Em maio, foi a vez da CoreWeave levantar US$ 200 milhões na extensão da Série B realizada pela Magnetar Capital – semanas após levantar outros US$ 221 milhões – fechando um valuation de US$ 2 bi; em junho a Typeface levantou uma série B de US$ 100 milhões, liderada pela Salesforce Ventures, com valuation de US$ 1 bilhão.
Além de IA, startups de carregamento de carros elétricos, energia solar, armazenamento de energia e extração mineral também tiveram algumas startups jovens que se tornaram unicórnios nos primeiros 7 meses do ano.
A redução no número de unicórnios no early-stage é outro sinal de que os investidores de venture capital estão vivendo uma nova realidade. E isso não é necessariamente negativo: as startups deverão ter um caminho mais saudável de crescimento – sem pular etapas.

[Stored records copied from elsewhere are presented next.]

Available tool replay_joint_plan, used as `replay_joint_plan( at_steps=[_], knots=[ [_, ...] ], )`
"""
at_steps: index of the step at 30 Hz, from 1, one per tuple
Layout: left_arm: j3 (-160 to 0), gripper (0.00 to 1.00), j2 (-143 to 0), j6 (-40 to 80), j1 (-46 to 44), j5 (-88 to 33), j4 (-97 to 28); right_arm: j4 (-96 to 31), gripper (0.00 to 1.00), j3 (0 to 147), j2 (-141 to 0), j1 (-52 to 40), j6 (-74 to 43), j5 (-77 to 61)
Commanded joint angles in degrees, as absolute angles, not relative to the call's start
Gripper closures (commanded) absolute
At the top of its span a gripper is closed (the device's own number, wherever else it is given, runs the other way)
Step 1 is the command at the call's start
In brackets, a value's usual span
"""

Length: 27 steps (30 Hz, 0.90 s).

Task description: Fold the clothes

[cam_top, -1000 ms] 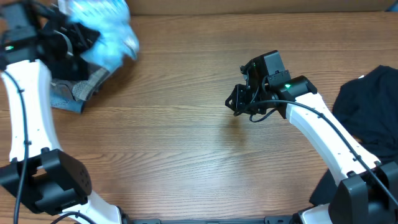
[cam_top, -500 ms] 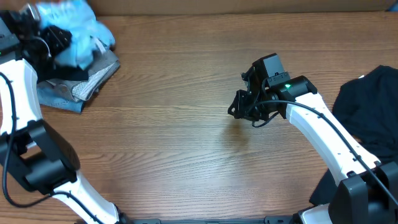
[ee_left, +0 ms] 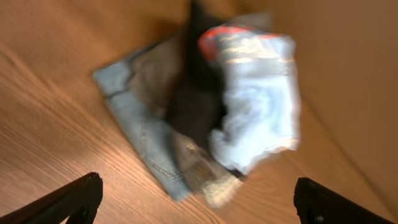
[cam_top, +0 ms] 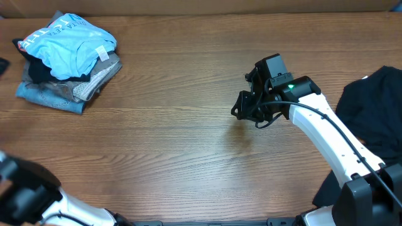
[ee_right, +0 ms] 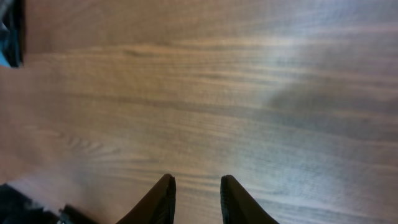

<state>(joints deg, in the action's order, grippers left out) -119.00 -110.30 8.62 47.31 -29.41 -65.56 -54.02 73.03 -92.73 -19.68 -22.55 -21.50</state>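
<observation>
At bench (cam_top: 188, 157) far left, blue T-shirt (cam_top: 68, 44) now released onto stack (cam_top: 56, 97); left gripper (ee_left: 196, 186) jaws wide apart. Right gripper (ee_right: 198, 199) jaws slightly apart, empty; black T-shirt (cam_top: 377, 107) likely next.

1. White printed lettering runs across the folded light sky-blue fabric T-shirt (cam_top: 69, 45). In the overhead view it is too small to read.
2. The left wrist view shows the same print, blurred and illegible.
3. No other text shows.
</observation>
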Motion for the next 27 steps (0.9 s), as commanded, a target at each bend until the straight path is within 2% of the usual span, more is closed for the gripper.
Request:
replay_joint_plan(
  at_steps=[1,4,9,10,12,13,17,27],
  knots=[
    [-123.42,0.00,-99.92,-3.90,44.40,-42.76,-70.61,-53.52,0.70,79.15,-86.85,-19.86,-21.85,-17.50],
    [-123.83,0.00,-93.27,-12.03,39.20,-42.68,-77.01,-53.74,0.64,84.49,-82.37,-19.86,-19.29,-16.27],
    [-123.83,0.00,-80.12,-13.72,24.40,-28.86,-83.42,-53.91,0.41,91.55,-74.32,-19.86,-16.01,-14.98],
    [-123.83,0.00,-77.95,-12.97,21.65,-26.04,-84.31,-53.89,0.33,92.27,-72.93,-19.86,-16.01,-14.98],
    [-123.81,0.00,-73.38,-9.69,15.46,-19.49,-86.56,-53.82,0.06,92.95,-69.80,-19.86,-16.05,-15.00],
    [-123.81,0.00,-71.79,-8.23,13.08,-17.26,-87.48,-53.89,0.00,92.95,-68.38,-19.86,-16.05,-15.03],
    [-123.81,0.00,-66.17,-3.60,6.83,-10.33,-91.42,-55.55,0.00,92.95,-63.24,-19.86,-16.08,-15.05],
    [-123.81,0.00,-62.17,-3.64,6.39,-10.07,-94.26,-62.35,0.00,92.92,-59.81,-19.86,-16.27,-15.03]
  ],
)
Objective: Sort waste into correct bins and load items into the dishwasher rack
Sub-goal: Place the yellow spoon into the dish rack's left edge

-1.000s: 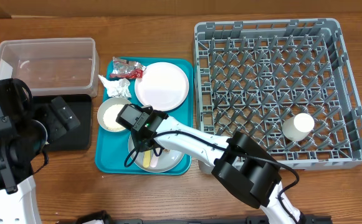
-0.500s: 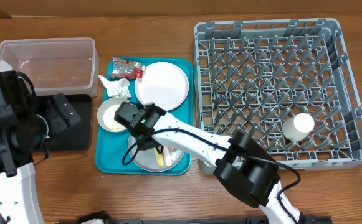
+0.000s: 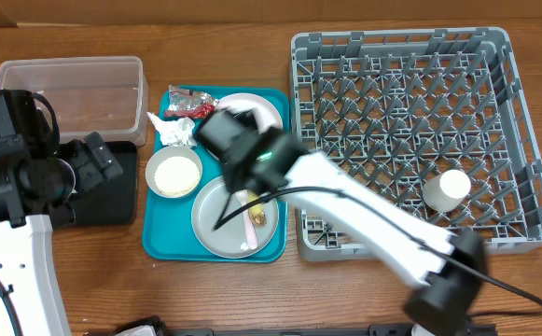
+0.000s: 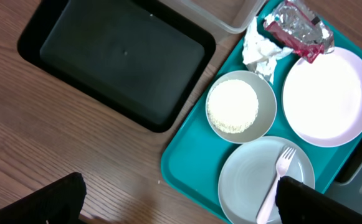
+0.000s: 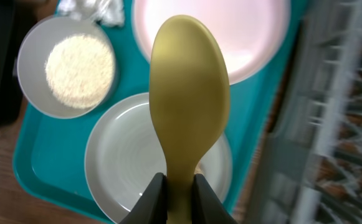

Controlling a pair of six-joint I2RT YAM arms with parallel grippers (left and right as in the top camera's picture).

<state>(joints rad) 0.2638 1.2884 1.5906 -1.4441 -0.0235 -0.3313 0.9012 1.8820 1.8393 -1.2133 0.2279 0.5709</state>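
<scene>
Over the table from above, the rack (image 3: 401,121) fills the right side, one cup (image 3: 448,189) sitting among its pegs near the front right. Just left of it, the teal tray (image 3: 159,238) carries the white plate (image 3: 257,107) at the back and the grey plate (image 3: 213,224) at the front. The bowl (image 3: 174,174) of rice (image 3: 174,175) is on its left, with the napkin (image 3: 173,131) and wrapper (image 3: 188,103) at the back corner. A fork (image 3: 251,235) and a small brown scrap (image 3: 259,218) lie on the grey plate. The right arm (image 3: 345,201) streaks across the tray in a blur, and I can't read its grip from up here. Far left is the tub (image 3: 70,89), with the black tray (image 3: 121,201) touching its front and the left gripper (image 3: 98,166) hanging over that tray's right end.

Left wrist now: the jaws are spread wide, a finger at each bottom corner, wood and teal tray between them. The fork lies on the grey plate, tines toward the bowl.

Right wrist: the right gripper (image 5: 179,186) is pinched narrow on the spoon (image 5: 187,93) by its handle. The spoon is up in the air, its scoop pointing away over both plates, and the rack is a blur on the right.
</scene>
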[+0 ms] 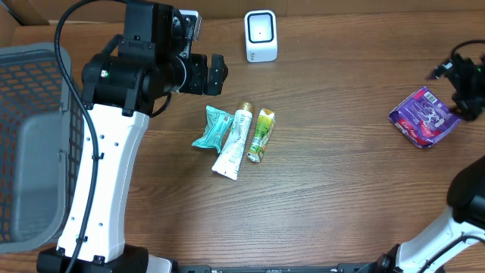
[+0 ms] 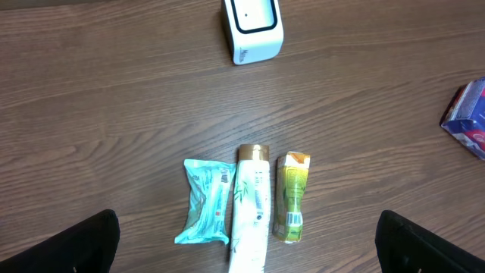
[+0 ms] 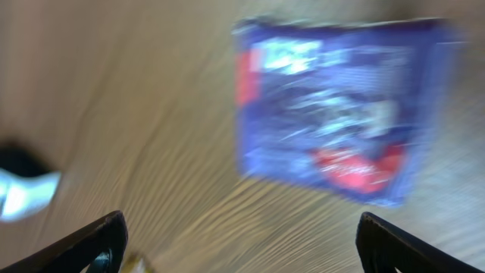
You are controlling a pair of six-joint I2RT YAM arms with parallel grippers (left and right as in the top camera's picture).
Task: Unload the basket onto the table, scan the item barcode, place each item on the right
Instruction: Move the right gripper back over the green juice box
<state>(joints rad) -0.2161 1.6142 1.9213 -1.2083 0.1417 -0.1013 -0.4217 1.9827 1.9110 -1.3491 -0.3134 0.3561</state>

Muito CVC, ajuda necessária
Mais de 100 fundos de CVC já operam no país, segundo a ABVCAP. Nos últimos 3 anos houve uma explosão no número de fundos de corporate venture capital (CVC) puxado pelo maior interesse das companhias em investir em inovação e pela retração dos VCs tradicionais (conforme comentamos na edição #66).
Esse movimento das empresas investindo em outras startups também é decorrente da conclusão em que chegaram: apostar em equipes internas para aprimorar serviços não é suficiente para se manter relevante. As empresas perceberam que para acompanhar a velocidade de transformação imposta pela tecnologia é necessário percorrer novos caminhos, como a associação e investimento em startups.
Ainda que recente no Brasil, comparado aos EUA e Europa, a modalidade de investimento ganhou força durante a pandemia. Em 2022, o volume de investimento dos CVCs saltou para US$ 779 milhões – em 2020, foram US$ 242 mi.
Antes desse boom, apenas algumas companhias – aquelas mais visionárias – se relacionavam com startups. Com a corrida pela digitalização impulsionada pelas restrições de mobilidade da pandemia, houve uma virada no mercado.
Daqui pra frente – um novo mundo
Mesmo com o fim das restrições da pandemia, os investimentos de empresas em startups devem continuar aumentando por conta de vivermos um tempo em que softwares estão redefinindo o modelo de negócios das empresas e que os desafios das corporações estão naturalmente relacionados à tecnologia.
Outro fator que deve continuar impulsionando o mercado de CVC: o diferencial desse tipo de investimento. O CVC une pilares fundamentais para uma empresa, trazendo retorno financeiro, estratégico e operacional. Tudo em uma só operação.
É possível que o investimento traga novos produtos para a empresa, no âmbito estratégico; que gere redução de custos, no campo operacional; e que se multiplique muitas vezes, gerando retorno financeiro.
Para as empresas que decidem investir no setor, há dois caminhos: a abertura de uma subsidiária, uma empresa de propósito específico (SPE), ou por meio de negócios especializados em investimentos – geralmente fundos multicorporate.
Uma nova possibilidade
Começar um CVC demanda tempo, expertise, equipe e paciência. O processo envolve cinco longas fases: a construção da tese, a configuração do CVC (como os aportes serão realizados), validações das premissas, conexão com o ecossistema empreendedor (conectando-se com startups, hubs e outros VCs) e, por fim, estruturar a tese de investimento das startups analisadas.
Por conta dessa complexidade, um novo serviço vem ganhando força para auxiliar as empresas nesse processo: o VC as a Service. Esse tipo de iniciativa fornece apoio para que as empresas consigam estruturar, criar e gerir seus CVCs eficientemente.